Hem Cooper hem de Lawless, Tipper'ın PMRC için motivasyonunun, kocasının 1987 Demokrat başkanlık adaylığı kampanyası için destek oluşturmak olduğunu öne sürüyor. Al Gore nihayetinde yarışı kaybetti ama daha sonra Bill Clinton'ın başkan yardımcısı oldu, 2000 seçimlerinde tartışmalı bir şekilde George Bush'a kaybetmeden önce.
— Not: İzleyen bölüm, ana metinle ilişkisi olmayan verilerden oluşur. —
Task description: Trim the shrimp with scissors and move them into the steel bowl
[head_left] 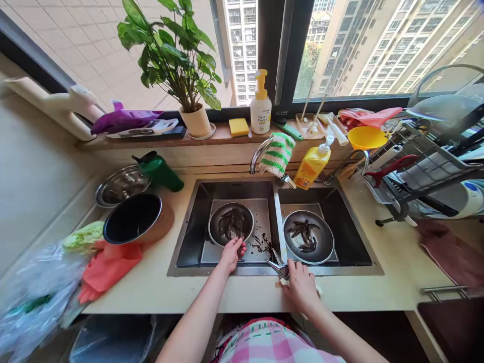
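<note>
We stand over a double sink, our left hand (pixel 233 252) at the near edge of the left pan (pixel 248 214), its thumb and fingers pinched around a dark piece (pixel 240 255); our right hand (pixel 301 283) is wrapped about the handles of the scissors (pixel 281 270), whose blades stand apart over the sink's front rim, pointing towards the left basin (pixel 196 224). The left pan sits in that basin and holds a heap of dark, shrimp-like pieces (pixel 231 222); beside it, on the basin floor, lie dark scraps (pixel 261 243); in the right basin (pixel 352 239) we have the right pan (pixel 324 244), with a smaller cluster (pixel 303 229) of similar pieces. Behind the divider a striped cloth (pixel 279 152) is draped over the faucet (pixel 257 155), and a yellow bottle (pixel 312 167) stands tilted near it; to our left, red gloves (pixel 109 267) lie just beside a dark-lined pot (pixel 164 222).
</note>
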`<action>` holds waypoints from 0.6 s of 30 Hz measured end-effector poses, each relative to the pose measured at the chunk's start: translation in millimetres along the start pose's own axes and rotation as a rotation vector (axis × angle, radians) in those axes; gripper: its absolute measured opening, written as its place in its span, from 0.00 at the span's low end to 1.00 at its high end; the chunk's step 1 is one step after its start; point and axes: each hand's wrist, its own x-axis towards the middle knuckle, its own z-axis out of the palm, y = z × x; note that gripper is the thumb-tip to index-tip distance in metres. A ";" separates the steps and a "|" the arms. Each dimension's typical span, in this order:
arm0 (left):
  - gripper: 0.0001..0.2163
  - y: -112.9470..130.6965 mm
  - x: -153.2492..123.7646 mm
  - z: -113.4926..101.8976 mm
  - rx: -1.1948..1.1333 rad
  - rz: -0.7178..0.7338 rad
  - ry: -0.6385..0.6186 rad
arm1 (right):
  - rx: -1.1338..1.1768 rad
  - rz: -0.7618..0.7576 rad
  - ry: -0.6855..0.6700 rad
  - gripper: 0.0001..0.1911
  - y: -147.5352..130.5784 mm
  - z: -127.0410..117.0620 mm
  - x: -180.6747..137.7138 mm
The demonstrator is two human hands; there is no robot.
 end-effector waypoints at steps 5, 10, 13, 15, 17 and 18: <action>0.12 -7.8 -6.3 12.4 0.098 -0.076 -0.107 | -0.046 0.030 0.033 0.28 -17.6 6.4 5.8; 0.15 2.1 -14.6 4.2 0.250 -0.076 -0.183 | -0.007 0.022 0.071 0.30 -42.1 5.3 22.8; 0.15 23.5 -16.9 -10.0 0.347 -0.023 -0.200 | 0.160 0.073 0.062 0.29 -53.4 -11.3 42.9; 0.15 42.0 -16.6 -19.6 0.415 0.029 -0.215 | 0.416 0.079 0.023 0.28 -59.4 -23.9 58.1; 0.16 60.9 -15.2 -27.0 0.483 0.081 -0.236 | 0.758 0.071 -0.058 0.25 -66.0 -31.6 71.0; 0.16 69.6 -14.3 -29.5 0.512 0.105 -0.246 | 0.944 0.071 -0.116 0.23 -69.7 -32.5 75.7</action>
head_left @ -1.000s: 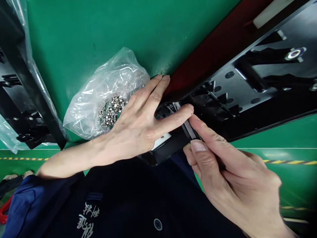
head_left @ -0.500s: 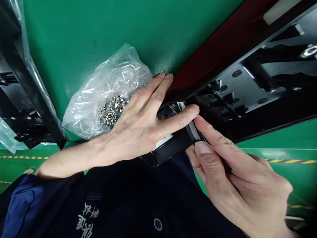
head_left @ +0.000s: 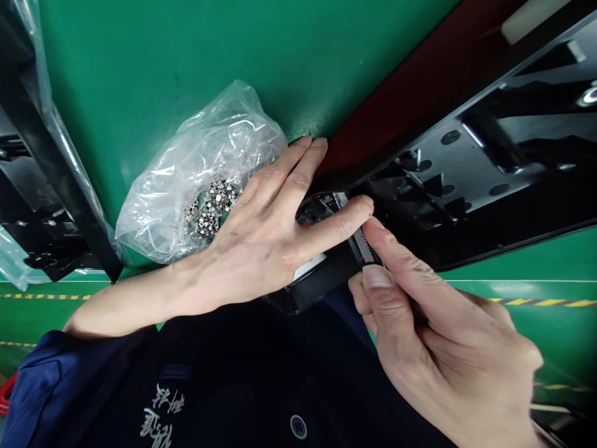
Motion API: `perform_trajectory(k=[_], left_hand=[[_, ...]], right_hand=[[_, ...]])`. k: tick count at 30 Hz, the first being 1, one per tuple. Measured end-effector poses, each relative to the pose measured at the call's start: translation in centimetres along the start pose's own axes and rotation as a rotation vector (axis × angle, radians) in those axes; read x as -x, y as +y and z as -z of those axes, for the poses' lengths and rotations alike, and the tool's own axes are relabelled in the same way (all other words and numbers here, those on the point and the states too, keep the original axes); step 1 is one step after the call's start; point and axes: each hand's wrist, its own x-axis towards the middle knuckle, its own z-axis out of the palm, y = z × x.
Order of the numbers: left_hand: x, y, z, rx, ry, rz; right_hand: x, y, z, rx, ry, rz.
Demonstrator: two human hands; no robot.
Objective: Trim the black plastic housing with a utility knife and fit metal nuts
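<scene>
My left hand (head_left: 270, 227) lies flat with its fingers stretched out across a black part (head_left: 321, 289) with a rounded end. Its thumb reaches over the part, the tip beside a grey strip (head_left: 366, 246) with a toothed-looking edge. My right hand (head_left: 438, 330) is closed in a pinch, thumb and index fingertips at the strip's near end on the part's side. Those two fingers meet my left thumb tip. Exactly what sits between the right fingertips is partly hidden. A white label (head_left: 310, 266) shows on the part below my left thumb.
Left of my hand, a clear plastic bag (head_left: 209, 143) holds many small metal nut-like pieces (head_left: 214, 205) on the green surface (head_left: 140, 56). A large black frame (head_left: 494, 149) with brackets stands at the right. Another black assembly (head_left: 51, 180) in plastic wrap is at the far left.
My right hand has shifted slightly left and closer to my left thumb, still pinching at the strip. My left hand stays practically in place.
</scene>
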Motion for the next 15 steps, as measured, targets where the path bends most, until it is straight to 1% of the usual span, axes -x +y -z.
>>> perform_trajectory(k=[2, 5, 7, 12, 15], left_hand=[[0.1, -0.28, 0.04, -0.004, -0.019, -0.024], [0.24, -0.7, 0.1, -0.019, -0.081, -0.035], [0.27, -0.77, 0.1, -0.027, -0.095, -0.028], [0.18, -0.23, -0.09, -0.022, -0.035, -0.007], [0.13, -0.2, -0.17, -0.015, -0.019, -0.024]], right_hand=[[0.06, 0.07, -0.09, 0.015, 0.0, 0.022], [0.18, 0.2, -0.22, 0.005, 0.002, 0.046], [0.21, 0.21, -0.26, 0.019, 0.008, 0.033], [-0.09, 0.01, -0.38, 0.033, 0.01, 0.056], [-0.23, -0.09, -0.47, 0.096, 0.023, 0.085]])
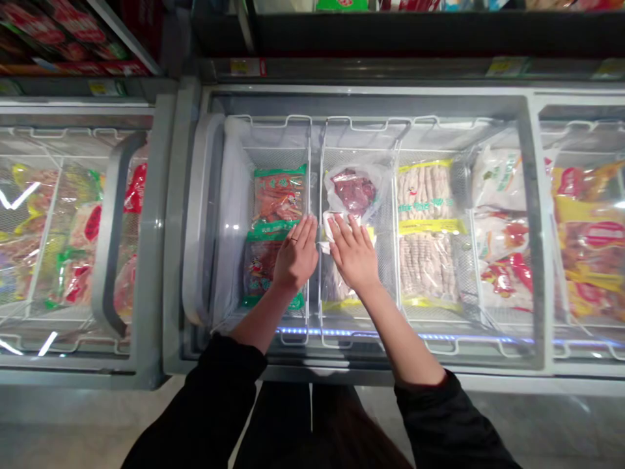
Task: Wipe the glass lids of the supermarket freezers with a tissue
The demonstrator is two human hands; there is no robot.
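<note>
Freezer glass [434, 142], long axis sideways, lies under left fingers [303, 236] pressed together and right fingers [344, 234] spread over white cloth [327, 226].

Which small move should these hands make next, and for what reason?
Probably slide the right hand sideways with the white wipe pressed flat: the wipe lies partly under that hand, seemingly on the glass lid, and the left hand, palm down beside it, shows no wipe beneath.
</note>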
Lawless, "Tıpkı McCarthy'nin kızıl korkusunu güç kazanmak için kullanması gibi, bu da müzisyenlerin çocukların yatak odalarına cinsel sapkınlık ve okültizm soktuğunu iddia ederek bir siyasi taban oluşturma çabasıydı," diye belirtiyor.
Rap, kısa sürede ABD'de en popüler gençlik müziği olarak rock'ı geride bıraktı ve gangsta rap sözleri daha da fazla öfke çekti. 1989'da, NWA ve 2 Live Crew büyük tartışmalara neden oldu - NWA LAPD memurlarını vurmayı kutlayan sözler için, 2 Live Crew ise "As Nasty As They Wanna Be" albümlerindeki açık cinsel içerik için. Bir federal yargıç albümü müstehcen bulduktan sonra - bir ABD müzik kaydı için bir ilk - İncil kuşağı eyaletleri albümü satan dükkanlara ve şovlarını düzenleyenlere dava açtı. ABD Temyiz Mahkemesi daha sonra müstehcenlik kararını bozdu, ama o zamana kadar, tartışma her iki grubun da milyonlarca albüm satmasına yardımcı olmuştu, ancak çok sayıda yasal savaş sonunda onları dağıtacaktı.
"Bütün bu şeyi küçümseyici ve aptalca buldum," diyor Cooper. "Ve albümlere Ebeveyn Uyarısı etiketleri koymak kesinlikle geri tepti çünkü onları çocukların almak istediği albümler haline getirdi."
PMRC resmi olarak 1990'ların ortalarında dağılmış olsa da, mirası birçok ABD albümünde hala kullanılan Ebeveyn Uyarısı etiketleri aracılığıyla yaşıyor. İnternet çağında, neredeyse her şeyin, ne kadar saldırgan olursa olsun, sadece bir tık uzakta olduğu bir dönemde, komitenin popüler müziği sansür etme çabaları artık modası geçmiş görünüyor. Yine de, onların mücadelesi, günümüzde Jimmy Kimmel gibi komedyenlerin muhafazakar aktivist Charlie Kirk'ün suikastı hakkındaki sözleri nedeniyle sansürlenmeye çalışılmasında yankılanıyor.